In this study, the researchers used machine learning to combine radiomics analysis of the entire tumor with clinical findings and biopsy results. They took a closer look at the HER2 status of the 311 patients, with the aim of predicting their response to neoadjuvant chemotherapy. By comparing the computer models to actual patient outcomes, they were able to verify that the models were effective.

“Our next step is to conduct a larger multicenter study that includes different patient populations treated at different hospitals and scanned with different machines,” Dr. Pinker says. “I’m confident that our results will be the same, but these larger studies are very important to do before you can apply these findings to patient treatment.”

“Once we’ve confirmed our findings, our goal is to perform risk-adaptive treatment,” Dr. Jochelson says. “That means we could use it to monitor patients during treatment and consider changing their chemotherapy during treatment if their early response is not ideal.”

Dr. Jochelson adds that conducting more frequent scans and using them to guide therapies has improved treatments for people with other cancers, including lymphoma. “We hope that this will get us to the next level of personalized treatment for breast cancer,” she concludes.
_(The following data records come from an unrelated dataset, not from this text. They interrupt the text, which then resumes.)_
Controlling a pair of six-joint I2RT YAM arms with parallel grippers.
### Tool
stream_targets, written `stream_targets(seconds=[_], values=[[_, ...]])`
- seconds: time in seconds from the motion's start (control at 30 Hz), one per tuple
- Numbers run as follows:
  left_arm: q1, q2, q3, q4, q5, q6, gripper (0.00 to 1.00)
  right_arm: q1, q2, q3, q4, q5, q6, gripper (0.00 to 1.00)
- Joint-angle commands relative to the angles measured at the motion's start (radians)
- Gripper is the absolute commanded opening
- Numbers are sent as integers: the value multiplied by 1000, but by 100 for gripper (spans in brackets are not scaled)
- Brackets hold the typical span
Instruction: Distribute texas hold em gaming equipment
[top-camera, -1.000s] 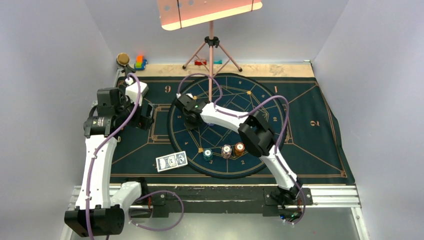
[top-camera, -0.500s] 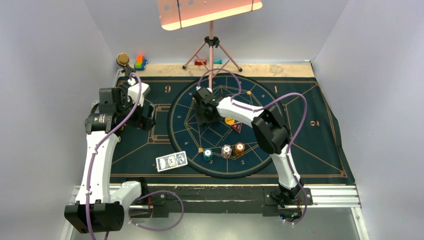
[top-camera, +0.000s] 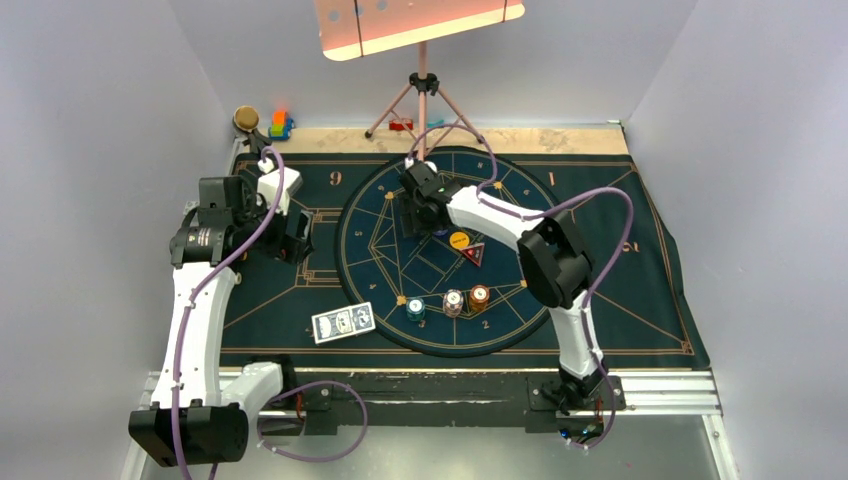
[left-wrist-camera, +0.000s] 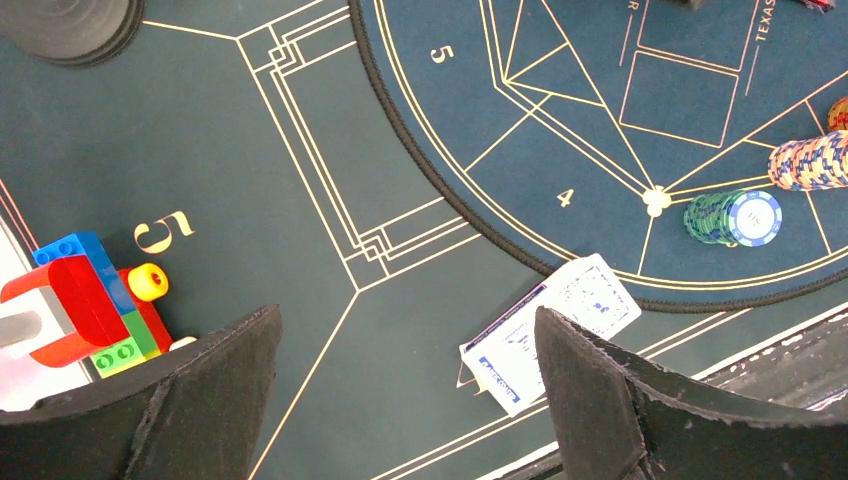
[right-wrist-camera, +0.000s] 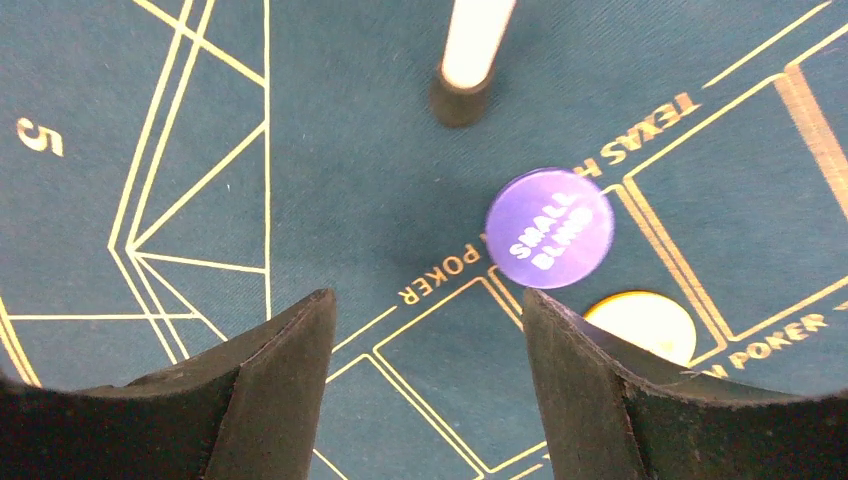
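Fingers spread, empty: left gripper, right gripper. Small-blind disc, yellow disc, triangular marker laid out; cards, chip stacks seemingly undealt.

The top view is softly and evenly lit from above, with pale walls and only faint shadows on the dark mat, while the tilted panel at the upper edge glows pink-orange and looks overexposed. The left wrist view is bright and crisp on the mat's gold lines, though the left gripper's fingers close to the lens are dark and slightly soft. In the right wrist view the purple disc and its lettering are a little smeared, and a dim shadow lies on the felt between the right gripper's fingers.
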Motion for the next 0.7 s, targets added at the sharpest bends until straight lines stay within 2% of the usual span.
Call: stream_targets(seconds=[0.0,0.37,0.67], values=[[6,-13,26,6,25,17,100,-73,-82,25,23,41,-27,71],[6,-3,36,4,32,12,100,-109,39,69,43,21,-70,75],[6,-2,46,6,23,11,100,-107,79,84,43,5,-77,73]])
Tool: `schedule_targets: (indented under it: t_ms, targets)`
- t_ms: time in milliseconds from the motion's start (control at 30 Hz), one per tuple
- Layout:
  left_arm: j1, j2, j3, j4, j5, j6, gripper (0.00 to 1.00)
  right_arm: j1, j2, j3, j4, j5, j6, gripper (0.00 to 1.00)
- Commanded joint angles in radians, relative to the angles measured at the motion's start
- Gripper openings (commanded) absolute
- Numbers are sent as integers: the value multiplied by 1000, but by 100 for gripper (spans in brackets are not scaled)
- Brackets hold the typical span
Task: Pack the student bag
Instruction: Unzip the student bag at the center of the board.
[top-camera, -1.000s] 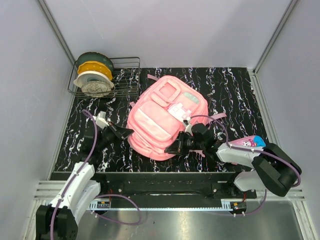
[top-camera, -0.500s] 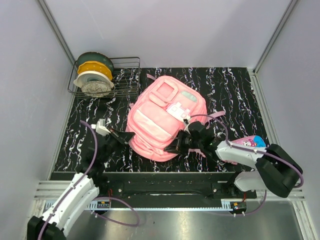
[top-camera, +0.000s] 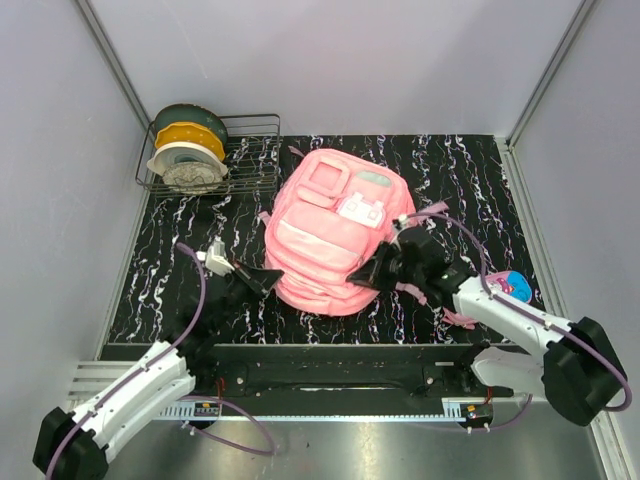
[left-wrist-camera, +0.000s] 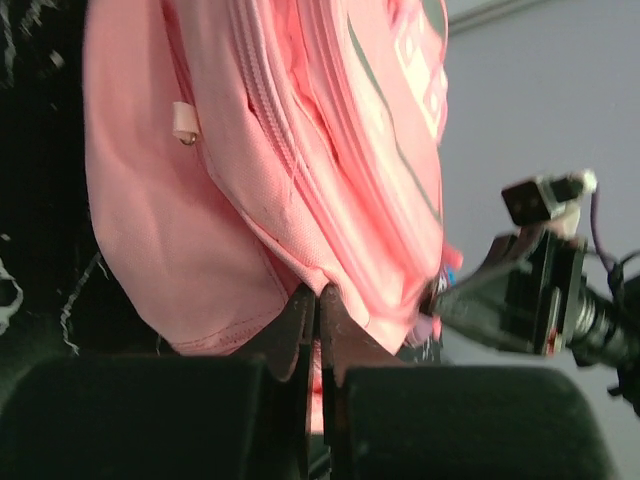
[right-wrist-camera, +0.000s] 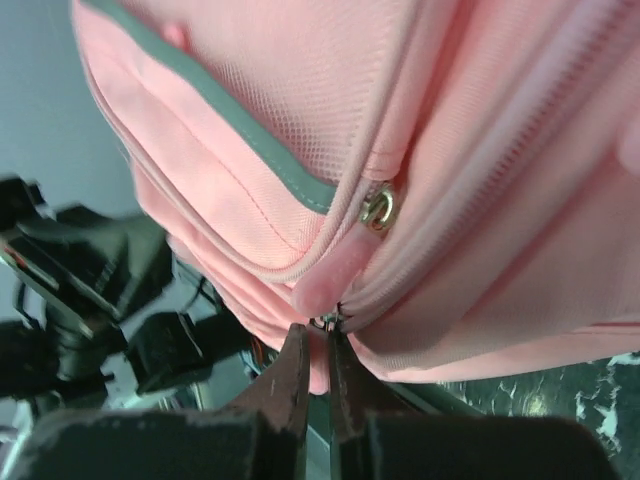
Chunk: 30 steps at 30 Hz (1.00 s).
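The student bag (top-camera: 335, 235), a big pink backpack, lies face up in the middle of the black marbled table (top-camera: 470, 175). My left gripper (top-camera: 268, 277) is shut, its tips pressed against a seam on the bag's lower left edge (left-wrist-camera: 250, 180); I cannot tell whether fabric is pinched. My right gripper (top-camera: 362, 277) sits at the bag's lower right edge. It is shut on a zipper pull (right-wrist-camera: 330, 320), whose metal loop shows between the tips, just under a pink tab (right-wrist-camera: 335, 275). A second, gold slider (right-wrist-camera: 378, 208) sits above it.
A wire rack (top-camera: 250, 150) holding stacked spools (top-camera: 187, 150) stands at the back left. A small cartoon pencil case (top-camera: 513, 285) lies at the right, partly behind my right arm. Grey walls close in the table on three sides, and a black rail (top-camera: 320, 355) runs along the near edge.
The bag has slid to the right and a little farther back. My right gripper moved with it, still on the zipper. My left gripper followed the bag's edge to the right.
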<state>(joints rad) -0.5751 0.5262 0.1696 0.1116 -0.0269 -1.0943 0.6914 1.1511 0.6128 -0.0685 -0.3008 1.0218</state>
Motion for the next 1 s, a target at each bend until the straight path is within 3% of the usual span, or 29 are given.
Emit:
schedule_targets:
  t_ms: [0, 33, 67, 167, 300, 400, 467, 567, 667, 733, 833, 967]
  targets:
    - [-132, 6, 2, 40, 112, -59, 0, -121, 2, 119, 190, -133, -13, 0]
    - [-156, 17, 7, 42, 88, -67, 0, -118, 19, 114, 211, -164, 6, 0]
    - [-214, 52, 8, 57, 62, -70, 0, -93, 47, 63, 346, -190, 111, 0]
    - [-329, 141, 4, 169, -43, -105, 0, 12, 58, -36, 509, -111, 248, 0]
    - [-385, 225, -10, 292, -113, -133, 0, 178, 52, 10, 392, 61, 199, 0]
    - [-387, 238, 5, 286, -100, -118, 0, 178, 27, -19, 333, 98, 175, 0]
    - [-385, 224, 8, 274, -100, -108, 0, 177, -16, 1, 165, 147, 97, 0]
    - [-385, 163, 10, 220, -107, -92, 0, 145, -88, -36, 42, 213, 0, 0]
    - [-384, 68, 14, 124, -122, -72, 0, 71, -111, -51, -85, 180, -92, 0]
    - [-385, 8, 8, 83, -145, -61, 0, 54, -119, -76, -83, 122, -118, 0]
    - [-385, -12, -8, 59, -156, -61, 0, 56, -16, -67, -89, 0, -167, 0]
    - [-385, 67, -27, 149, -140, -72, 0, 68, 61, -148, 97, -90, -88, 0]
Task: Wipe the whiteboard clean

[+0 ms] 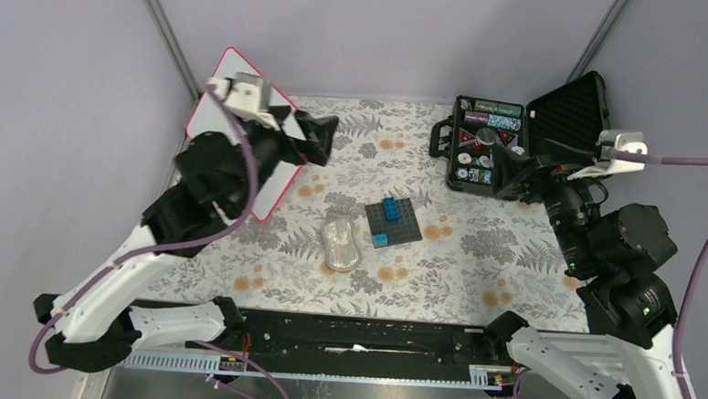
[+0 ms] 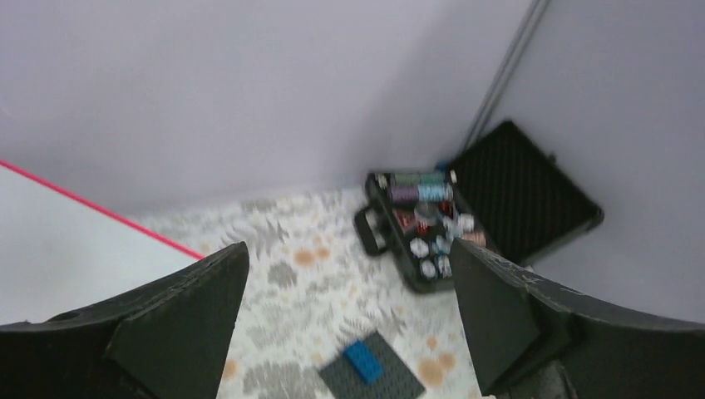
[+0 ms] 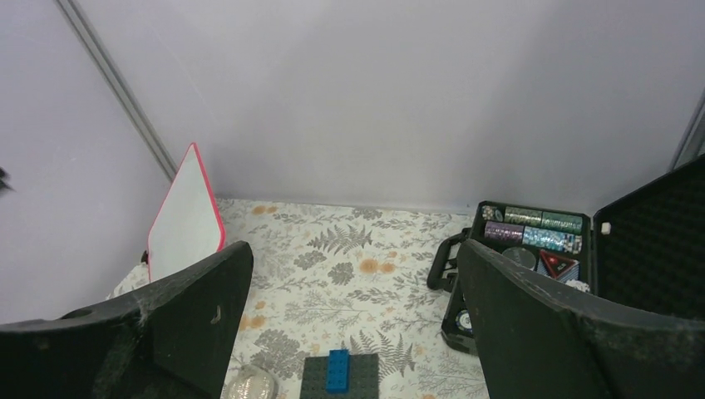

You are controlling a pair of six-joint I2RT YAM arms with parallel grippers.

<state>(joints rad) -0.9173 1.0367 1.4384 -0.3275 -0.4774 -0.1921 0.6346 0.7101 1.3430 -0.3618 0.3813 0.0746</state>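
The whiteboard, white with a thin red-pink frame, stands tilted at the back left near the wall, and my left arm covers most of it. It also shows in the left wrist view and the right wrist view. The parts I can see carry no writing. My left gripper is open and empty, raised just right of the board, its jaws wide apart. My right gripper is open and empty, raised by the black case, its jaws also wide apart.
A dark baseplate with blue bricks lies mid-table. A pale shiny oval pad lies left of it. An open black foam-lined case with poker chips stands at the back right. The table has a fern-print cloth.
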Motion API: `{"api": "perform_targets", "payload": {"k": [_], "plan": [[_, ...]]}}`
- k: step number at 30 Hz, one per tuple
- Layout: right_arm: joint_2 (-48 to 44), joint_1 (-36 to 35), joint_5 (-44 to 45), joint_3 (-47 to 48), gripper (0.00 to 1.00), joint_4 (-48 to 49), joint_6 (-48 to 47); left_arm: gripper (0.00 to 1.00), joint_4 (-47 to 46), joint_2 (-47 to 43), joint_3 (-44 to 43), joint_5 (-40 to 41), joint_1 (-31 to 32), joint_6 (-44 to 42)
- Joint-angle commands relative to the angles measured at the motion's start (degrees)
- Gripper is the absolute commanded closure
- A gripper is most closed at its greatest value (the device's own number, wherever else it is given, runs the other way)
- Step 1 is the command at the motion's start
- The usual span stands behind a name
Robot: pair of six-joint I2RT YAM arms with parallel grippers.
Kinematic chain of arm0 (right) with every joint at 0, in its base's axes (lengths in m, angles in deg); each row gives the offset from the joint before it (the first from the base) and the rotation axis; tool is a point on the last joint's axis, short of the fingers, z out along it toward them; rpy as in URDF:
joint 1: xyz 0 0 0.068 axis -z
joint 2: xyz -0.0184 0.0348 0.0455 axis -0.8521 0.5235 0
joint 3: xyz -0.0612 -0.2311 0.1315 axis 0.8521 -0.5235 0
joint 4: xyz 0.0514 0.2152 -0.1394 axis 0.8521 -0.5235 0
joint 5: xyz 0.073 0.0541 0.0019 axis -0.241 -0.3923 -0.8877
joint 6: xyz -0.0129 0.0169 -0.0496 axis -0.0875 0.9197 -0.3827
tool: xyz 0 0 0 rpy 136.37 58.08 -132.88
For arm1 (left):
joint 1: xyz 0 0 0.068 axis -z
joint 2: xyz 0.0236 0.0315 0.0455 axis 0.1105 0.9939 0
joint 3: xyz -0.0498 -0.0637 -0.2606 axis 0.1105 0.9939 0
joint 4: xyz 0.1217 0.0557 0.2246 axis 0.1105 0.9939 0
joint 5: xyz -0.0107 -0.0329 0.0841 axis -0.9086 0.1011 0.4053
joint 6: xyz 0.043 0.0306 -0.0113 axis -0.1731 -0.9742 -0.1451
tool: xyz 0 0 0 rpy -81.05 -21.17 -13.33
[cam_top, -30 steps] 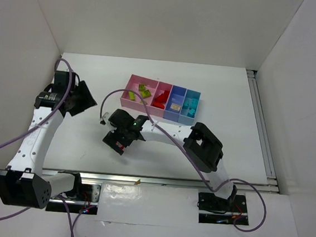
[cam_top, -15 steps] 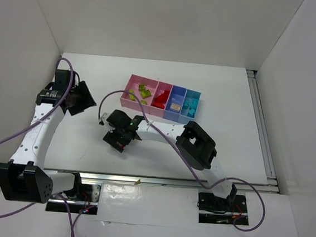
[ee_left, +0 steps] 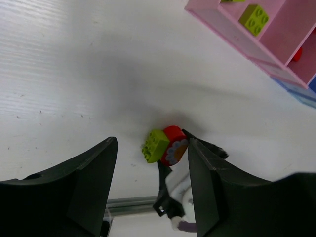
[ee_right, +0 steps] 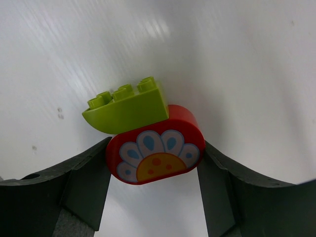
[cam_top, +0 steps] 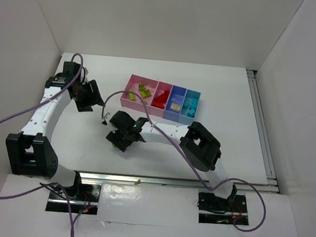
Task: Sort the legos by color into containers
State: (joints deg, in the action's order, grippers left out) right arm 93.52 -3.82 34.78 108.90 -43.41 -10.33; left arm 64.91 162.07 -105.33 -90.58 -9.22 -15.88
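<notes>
My right gripper (ee_right: 154, 150) is shut on a red lego (ee_right: 168, 123) with a flower print, one finger pressing each side. A lime green lego (ee_right: 126, 106) is stuck to its top. In the top view this gripper (cam_top: 123, 141) is low over the table, in front of the containers (cam_top: 133, 97). My left gripper (ee_left: 152, 142) is open and holds nothing. It hovers left of the bins (cam_top: 90, 98) and looks down at the same green lego (ee_left: 155, 145) and red lego (ee_left: 174, 148).
The four joined bins hold sorted pieces: green legos (cam_top: 144, 90) in the left pink bin, red legos (cam_top: 161, 99) in the second pink bin, teal legos (cam_top: 191, 106) in the light blue one. The pink bin's wall (ee_left: 232, 32) shows in the left wrist view.
My right gripper has closed from wide open onto the red lego. The left arm has swung right and forward, nearer the bins.
</notes>
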Motion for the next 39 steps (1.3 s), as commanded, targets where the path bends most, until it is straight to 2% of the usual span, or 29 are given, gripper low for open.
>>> {"api": "perform_targets", "payload": {"k": [1,6,11,15,17,20,21,23,28,31,34,39], "plan": [[-8.25,0.38,2.87,-3.49,0.37,3.14,2.97,0.30,3.61,0.95,-1.15,-5.49,-0.38,-3.96],[-15.44,0.38,6.03,-10.60,0.38,3.14,5.27,0.30,2.29,0.94,-0.01,-5.49,-0.38,-2.39],[-21.34,0.91,7.96,-15.89,0.38,2.61,8.25,0.30,0.09,1.47,0.61,-9.61,-0.38,-1.68],[-26.61,1.53,9.64,-19.23,0.38,1.38,10.27,0.29,0.70,2.97,-3.76,-11.46,-0.91,-6.32],[-29.08,2.14,10.25,-19.85,0.38,-0.19,10.89,0.28,0.70,3.50,-5.18,-14.00,-0.91,-7.73],[-31.97,2.66,12.09,-20.38,0.38,-1.43,11.42,0.28,0.01,4.11,-5.98,-24.88,-0.91,-10.55],[-32.77,2.67,12.88,-20.38,0.38,-1.43,12.12,0.24,0.00,4.11,-6.50,-29.09,-0.30,-10.55],[-34.87,3.19,12.89,-20.38,0.38,-1.43,12.74,0.22,-1.23,4.11,-6.51,-32.19,0.58,-10.55],[-37.43,3.20,15.52,-18.80,0.38,-2.75,13.97,0.21,-5.53,5.17,-3.70,-44.23,3.83,-8.45],[-38.49,3.20,17.10,-18.80,0.38,-2.05,15.11,0.19,-8.87,2.36,-1.43,-44.07,5.51,-6.96],[-38.49,3.20,17.64,-17.30,0.38,-3.28,15.73,0.19,-10.54,2.35,0.86,-48.63,6.21,-6.95],[-39.11,3.20,17.64,-17.13,0.38,-2.66,16.34,0.16,-11.16,5.16,2.28,-47.60,11.56,-7.04]]}}
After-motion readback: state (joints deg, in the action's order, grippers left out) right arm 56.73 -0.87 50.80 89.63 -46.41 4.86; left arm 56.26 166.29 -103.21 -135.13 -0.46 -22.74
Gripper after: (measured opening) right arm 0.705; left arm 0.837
This research was funded by National Institutes of Health grant P30CA008748, the Susan G. Komen Foundation, the Breast Cancer Research Foundation, the Spanish Foundation Alfonso Martin Escudero, and the European School of Radiology.

Dr. Pinker has received payments for activities not related to this article, including service on speakers bureaus and for travel/accommodations/meeting expenses from the European Society of Breast Imaging (MRI educational course, annual scientific meeting), IDKD educational course 2019, and Siemens Healthineers. Dr. Jochelson has received honoraria not related to this article including an honorarium from GE for speaking and an honorarium for speaking at the Lynn Sage Breast Cancer Symposium and at MD Anderson.